The tragic Mt. Temple (11,636) accident on July 11, 1955, in which seven boys died in an avalanche deserves comment. Ordinarily this report is not concerned with mountaineering accidents in Canada, but since this involved Americans it is felt attention should be directed to some of the apparent causes and what might be done in the future to prevent similar situations. This accident involved eleven boys who attempted to climb Mt. Temple. Newspaper accounts indicate that they were improperly equipped and inadequately clothed for such a climb; the rope used was ¼-inch manila; all eleven were roped together; they wore summer clothing with inadequate shoes. The two men who were the leaders did not go on the climb. The oldest member of the climbing party was 16 years old and inexperienced in mountaineering. It is obviously important that young, inexperienced, inadequately equipped parties should not attempt to climb major peaks.

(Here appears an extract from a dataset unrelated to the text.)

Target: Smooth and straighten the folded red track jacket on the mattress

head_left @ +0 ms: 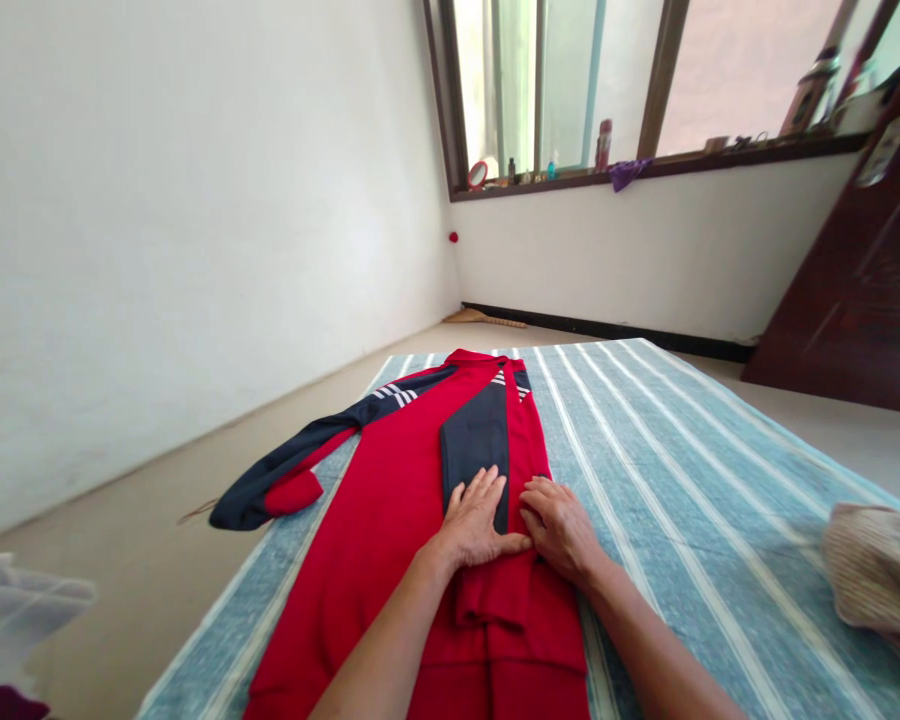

Furthermore, the party was attempting to climb a relatively steep snow slope which had been exposed to the sun for a number of hours. Slopes of this sort, while still covered by a considerable amount of snow, are particularly likely to avalanche. Another point that should be emphasized for rescue groups is that a number of the boys may have died of exposure rather than from their injuries. It is therefore imperative that warm clothing and/or sleeping bags be carried to an accident area as quickly as possible. This same point is made in the report of the Ford accident on the Grand Teton described below.
Certain other general statements concerning leadership and group responsibility are also pertinent at this point. The leader of any expedition should be the member who has the greatest experience and knowledge combined with sound judgment and an ability to command respect. He should expect that his rules and regulations will be obeyed. This does not imply that he should make all decisions alone. Certainly a good leader will work out problems by group discussion so that all are familiar with the plan and what is expected of each member. It is also the duty of the members of any expedition to follow their leader’s direction and not to go off as a splinter party. This only weakens the whole, diffuses the effort, and usually leads to general confusion.
Insufficient data on man mountain days was collected this year to include a calculation of the accident rate and mortality rate. It is hoped that by simplifying the questionnaire we will be able to obtain more regular information on this important aspect in the future.